In short, the workers lost their independence and moved from a libertarian system to a capitalist system.

This is not to suggest that there is a better economic system than capitalism.  Clearly, capitalism has brought prosperity, health and longevity to more people than any other system.  Just as clearly, the offspring of the former Appalachian settlers have a better life now under capitalism than their forebears had under libertarianism, at least in terms of comfort, medical care, medicine, diet, and consumer goods.  Of course, the rough edges of capitalism have been softened during the intervening years by the welfare state, by the environmental movement, and by the regulatory state—all of which have gone way overboard in the process.

Now there is a backlash against global capitalism, as seen by Trump being elected president.  But In spite of electing Trump, those affected negatively by global capitalism have even less power than the early Appalachians had over domestic capitalism, for the capitalists aren’t even in the same country.

Enough of that.  The purpose of this commentary was not to debate the pros and cons of capitalism.  Rather, it was to answer the question:  Is capitalism incompatible with libertarianism?  As I’ve tried to show, the answer is yes.

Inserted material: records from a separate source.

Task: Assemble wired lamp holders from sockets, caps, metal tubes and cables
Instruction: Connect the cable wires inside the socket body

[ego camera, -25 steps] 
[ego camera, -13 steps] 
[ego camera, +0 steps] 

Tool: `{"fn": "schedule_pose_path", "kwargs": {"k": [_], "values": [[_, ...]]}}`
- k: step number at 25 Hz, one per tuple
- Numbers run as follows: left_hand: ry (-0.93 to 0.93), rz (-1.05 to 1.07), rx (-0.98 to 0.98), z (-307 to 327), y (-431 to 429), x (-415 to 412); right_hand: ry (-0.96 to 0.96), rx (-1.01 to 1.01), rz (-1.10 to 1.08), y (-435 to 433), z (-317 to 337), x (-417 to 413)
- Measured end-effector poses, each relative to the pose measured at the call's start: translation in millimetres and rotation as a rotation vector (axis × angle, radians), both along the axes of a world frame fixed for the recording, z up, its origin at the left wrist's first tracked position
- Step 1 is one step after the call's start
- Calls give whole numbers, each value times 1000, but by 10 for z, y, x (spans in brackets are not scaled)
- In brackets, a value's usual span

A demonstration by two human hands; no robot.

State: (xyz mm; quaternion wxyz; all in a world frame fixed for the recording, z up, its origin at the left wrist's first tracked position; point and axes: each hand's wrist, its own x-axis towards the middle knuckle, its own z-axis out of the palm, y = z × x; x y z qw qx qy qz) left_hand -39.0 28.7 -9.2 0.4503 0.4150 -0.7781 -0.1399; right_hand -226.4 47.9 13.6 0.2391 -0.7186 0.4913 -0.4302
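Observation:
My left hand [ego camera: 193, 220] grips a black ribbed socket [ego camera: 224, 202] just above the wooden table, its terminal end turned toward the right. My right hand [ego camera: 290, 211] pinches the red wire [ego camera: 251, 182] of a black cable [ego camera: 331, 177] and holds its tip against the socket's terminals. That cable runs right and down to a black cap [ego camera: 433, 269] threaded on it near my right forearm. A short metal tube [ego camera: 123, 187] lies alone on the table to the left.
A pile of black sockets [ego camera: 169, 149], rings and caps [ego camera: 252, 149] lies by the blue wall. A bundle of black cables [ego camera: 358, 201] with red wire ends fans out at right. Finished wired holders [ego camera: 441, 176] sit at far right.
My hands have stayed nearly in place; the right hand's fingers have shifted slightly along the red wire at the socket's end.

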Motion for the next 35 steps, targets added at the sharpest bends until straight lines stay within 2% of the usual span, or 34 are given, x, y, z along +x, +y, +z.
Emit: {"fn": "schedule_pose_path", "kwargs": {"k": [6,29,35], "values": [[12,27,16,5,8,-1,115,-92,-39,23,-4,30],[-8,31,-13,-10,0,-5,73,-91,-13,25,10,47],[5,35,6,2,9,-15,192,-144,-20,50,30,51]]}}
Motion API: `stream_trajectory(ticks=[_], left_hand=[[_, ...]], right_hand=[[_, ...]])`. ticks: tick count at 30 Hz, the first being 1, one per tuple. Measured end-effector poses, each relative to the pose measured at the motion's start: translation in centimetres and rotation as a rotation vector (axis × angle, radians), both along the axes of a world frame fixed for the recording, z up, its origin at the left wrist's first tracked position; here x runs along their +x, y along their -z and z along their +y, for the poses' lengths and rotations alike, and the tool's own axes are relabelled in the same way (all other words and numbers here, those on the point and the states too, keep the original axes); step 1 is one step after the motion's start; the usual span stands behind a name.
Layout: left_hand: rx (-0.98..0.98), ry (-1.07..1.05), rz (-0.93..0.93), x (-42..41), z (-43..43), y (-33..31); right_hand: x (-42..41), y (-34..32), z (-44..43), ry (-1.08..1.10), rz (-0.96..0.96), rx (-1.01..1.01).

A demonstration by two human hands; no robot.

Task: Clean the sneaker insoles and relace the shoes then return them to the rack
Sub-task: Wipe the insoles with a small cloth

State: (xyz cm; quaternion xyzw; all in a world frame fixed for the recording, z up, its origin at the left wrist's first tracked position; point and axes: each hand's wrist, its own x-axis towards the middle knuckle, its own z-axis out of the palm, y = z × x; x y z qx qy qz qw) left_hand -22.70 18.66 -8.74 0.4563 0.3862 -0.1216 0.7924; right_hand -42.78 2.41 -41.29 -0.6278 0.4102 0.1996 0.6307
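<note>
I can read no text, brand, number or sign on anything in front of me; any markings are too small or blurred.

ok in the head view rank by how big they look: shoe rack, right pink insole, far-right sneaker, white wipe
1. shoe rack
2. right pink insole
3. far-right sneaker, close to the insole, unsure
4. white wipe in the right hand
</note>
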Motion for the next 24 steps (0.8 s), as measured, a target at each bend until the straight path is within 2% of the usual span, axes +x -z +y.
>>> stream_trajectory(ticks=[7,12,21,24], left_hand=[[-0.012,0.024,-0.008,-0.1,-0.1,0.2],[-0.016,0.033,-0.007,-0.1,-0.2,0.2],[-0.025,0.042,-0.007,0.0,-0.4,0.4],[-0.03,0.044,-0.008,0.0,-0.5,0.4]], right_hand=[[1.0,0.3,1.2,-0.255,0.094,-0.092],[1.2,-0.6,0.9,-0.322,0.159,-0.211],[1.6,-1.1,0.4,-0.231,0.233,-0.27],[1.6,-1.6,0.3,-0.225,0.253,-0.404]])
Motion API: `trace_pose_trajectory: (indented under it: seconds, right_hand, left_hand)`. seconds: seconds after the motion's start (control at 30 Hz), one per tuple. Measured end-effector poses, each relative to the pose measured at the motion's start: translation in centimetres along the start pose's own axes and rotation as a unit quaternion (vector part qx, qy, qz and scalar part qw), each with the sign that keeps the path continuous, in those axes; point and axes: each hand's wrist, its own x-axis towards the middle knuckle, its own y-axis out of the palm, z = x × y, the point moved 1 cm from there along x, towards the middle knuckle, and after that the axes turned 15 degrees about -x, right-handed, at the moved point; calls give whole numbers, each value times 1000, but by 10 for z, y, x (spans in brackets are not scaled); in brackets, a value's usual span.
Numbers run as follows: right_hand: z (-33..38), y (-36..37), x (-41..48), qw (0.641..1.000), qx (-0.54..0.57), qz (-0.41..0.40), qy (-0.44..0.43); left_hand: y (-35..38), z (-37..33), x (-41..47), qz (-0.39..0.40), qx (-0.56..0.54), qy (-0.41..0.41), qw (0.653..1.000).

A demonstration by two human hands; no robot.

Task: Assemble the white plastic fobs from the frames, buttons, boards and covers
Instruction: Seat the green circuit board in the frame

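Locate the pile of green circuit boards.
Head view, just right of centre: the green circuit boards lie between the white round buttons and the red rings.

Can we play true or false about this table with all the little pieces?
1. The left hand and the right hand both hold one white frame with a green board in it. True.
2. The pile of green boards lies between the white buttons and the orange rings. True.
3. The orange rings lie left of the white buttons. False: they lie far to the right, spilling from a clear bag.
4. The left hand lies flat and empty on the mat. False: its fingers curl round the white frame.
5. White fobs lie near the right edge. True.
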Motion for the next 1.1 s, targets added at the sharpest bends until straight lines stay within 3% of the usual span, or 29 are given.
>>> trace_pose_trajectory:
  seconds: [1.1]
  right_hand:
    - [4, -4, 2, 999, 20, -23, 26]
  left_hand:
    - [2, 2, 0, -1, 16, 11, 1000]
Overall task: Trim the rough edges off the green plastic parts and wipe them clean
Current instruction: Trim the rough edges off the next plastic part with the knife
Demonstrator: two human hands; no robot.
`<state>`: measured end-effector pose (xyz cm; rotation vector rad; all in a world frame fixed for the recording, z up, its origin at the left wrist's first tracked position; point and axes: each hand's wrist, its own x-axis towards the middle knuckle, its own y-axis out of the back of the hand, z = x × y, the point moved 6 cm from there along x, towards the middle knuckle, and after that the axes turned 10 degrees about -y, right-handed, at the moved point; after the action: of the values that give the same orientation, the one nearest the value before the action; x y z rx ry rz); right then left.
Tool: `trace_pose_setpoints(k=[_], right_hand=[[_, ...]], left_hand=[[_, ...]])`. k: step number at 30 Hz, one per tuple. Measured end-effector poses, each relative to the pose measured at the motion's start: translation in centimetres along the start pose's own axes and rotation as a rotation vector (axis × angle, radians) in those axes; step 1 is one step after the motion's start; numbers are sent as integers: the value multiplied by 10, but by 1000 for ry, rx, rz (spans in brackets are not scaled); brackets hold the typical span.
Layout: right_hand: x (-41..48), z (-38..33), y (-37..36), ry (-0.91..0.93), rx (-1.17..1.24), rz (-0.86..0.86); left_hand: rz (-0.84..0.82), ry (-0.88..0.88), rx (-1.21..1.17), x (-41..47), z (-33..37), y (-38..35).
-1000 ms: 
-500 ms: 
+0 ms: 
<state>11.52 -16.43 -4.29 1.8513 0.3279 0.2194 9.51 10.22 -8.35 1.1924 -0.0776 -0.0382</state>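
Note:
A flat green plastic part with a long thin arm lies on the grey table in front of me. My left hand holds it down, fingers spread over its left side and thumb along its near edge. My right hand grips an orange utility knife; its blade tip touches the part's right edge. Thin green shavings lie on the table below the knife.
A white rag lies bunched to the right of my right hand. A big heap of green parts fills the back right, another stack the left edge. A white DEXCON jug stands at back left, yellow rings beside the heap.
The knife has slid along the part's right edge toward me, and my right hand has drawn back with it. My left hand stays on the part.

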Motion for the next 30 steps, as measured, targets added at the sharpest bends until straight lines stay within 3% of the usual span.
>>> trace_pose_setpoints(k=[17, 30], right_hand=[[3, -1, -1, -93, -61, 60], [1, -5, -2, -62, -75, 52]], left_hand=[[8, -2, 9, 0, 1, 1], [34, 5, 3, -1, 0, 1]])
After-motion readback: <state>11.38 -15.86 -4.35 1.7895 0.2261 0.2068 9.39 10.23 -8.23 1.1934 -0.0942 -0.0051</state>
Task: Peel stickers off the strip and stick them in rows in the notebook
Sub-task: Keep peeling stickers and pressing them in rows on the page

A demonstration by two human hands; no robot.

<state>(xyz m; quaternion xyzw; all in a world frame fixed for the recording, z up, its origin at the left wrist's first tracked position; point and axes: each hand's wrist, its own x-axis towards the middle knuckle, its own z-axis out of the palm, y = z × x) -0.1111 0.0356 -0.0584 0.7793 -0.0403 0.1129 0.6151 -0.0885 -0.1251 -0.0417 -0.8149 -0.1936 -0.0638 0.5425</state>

Let me close by returning to Atlas Shrugged.  It didn’t tell the whole story.  For example, it didn’t say where Hank Rearden got the coal for his steel mill.  Perhaps it came from Appalachia and had been mined by former libertarians.

Nor did the book say how Rearden and his fellow dropouts from industry and society survived after they had escaped to Galt’s Gulch in the Rocky Mountains.  Did they live off the land like the Appalachian settlers did?  If so, how did they produce enough food in the much harsher environment of the Rockies?  And finally, how did they keep capitalists from upending their libertarian enclave?